On 6/29/2007 at 4:10 PM, Gatorman said:

I can't even say Manospondylus what kinda name is that?

Manospondylus means "porous vertebra" in Greek. It was coined by in 1892 by Edward Drinker Cope for two fragmentary vertebrae from South Dakota that he interpreted as belonging to a ceratopsid. John Bell Hatcher in his posthumous 1907 monograph on ceratopsians recognized that Manospondylus was a theropod, and Osborn (1917) noted that AMNH 3982 was very similar to Tyrannosaurus rex.
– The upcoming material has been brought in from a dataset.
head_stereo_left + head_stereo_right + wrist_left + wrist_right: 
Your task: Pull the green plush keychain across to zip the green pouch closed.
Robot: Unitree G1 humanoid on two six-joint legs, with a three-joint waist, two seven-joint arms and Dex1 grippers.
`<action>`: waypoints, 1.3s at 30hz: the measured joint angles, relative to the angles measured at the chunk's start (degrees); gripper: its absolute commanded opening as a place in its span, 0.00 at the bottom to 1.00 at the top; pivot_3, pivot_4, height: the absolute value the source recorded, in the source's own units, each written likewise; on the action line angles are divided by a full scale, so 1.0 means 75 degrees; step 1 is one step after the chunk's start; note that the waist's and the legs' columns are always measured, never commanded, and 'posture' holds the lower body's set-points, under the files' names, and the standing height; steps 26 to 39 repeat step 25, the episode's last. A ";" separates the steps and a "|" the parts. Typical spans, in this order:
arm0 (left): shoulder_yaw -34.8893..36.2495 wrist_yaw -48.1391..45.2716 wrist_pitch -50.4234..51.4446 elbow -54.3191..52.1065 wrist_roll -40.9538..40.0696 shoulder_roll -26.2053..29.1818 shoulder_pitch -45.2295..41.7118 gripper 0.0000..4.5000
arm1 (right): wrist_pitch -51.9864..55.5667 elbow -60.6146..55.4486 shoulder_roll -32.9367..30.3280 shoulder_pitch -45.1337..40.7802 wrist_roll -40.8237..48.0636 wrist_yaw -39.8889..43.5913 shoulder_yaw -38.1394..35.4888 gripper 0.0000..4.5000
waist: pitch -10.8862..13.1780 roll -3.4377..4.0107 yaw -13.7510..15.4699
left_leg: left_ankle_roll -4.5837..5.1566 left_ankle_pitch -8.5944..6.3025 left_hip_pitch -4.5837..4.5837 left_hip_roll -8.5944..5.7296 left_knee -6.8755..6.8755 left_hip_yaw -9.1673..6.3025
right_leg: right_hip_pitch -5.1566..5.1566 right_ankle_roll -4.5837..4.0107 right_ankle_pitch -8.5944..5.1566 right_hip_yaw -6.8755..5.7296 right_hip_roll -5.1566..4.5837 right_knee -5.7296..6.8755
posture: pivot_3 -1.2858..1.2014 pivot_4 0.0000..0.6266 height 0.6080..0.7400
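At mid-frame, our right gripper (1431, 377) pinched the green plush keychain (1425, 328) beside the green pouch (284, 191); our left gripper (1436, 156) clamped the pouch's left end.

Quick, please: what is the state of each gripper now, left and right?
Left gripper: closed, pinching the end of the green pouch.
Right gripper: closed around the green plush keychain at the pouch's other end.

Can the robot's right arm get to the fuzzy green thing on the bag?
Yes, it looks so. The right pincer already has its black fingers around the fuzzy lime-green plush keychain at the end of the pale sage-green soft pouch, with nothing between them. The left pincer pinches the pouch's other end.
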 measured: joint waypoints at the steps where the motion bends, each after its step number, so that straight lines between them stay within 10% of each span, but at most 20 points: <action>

Fossils of T. rex were found at the Manospondylus type locality in June 2000, but T. rex is such a familiar name to the general public that Manospondylus gigas has become a nomen oblitum.

 

Cope, E.D., 1892. Fourth note on the Dinosauria of the Laramie. The American Naturalist 26:756-758

 

Hatcher, J. B. (1907). The Ceratopsia. Monographs of the United States Geological Survey.

 

Osborn, H. F. (1917). Skeletal adaptations of Ornitholestes, Struthiomimus, Tyrannosaurus. Bulletin of the American Museum of Natural History. 35 (43): 733–771. hdl:2246/1334.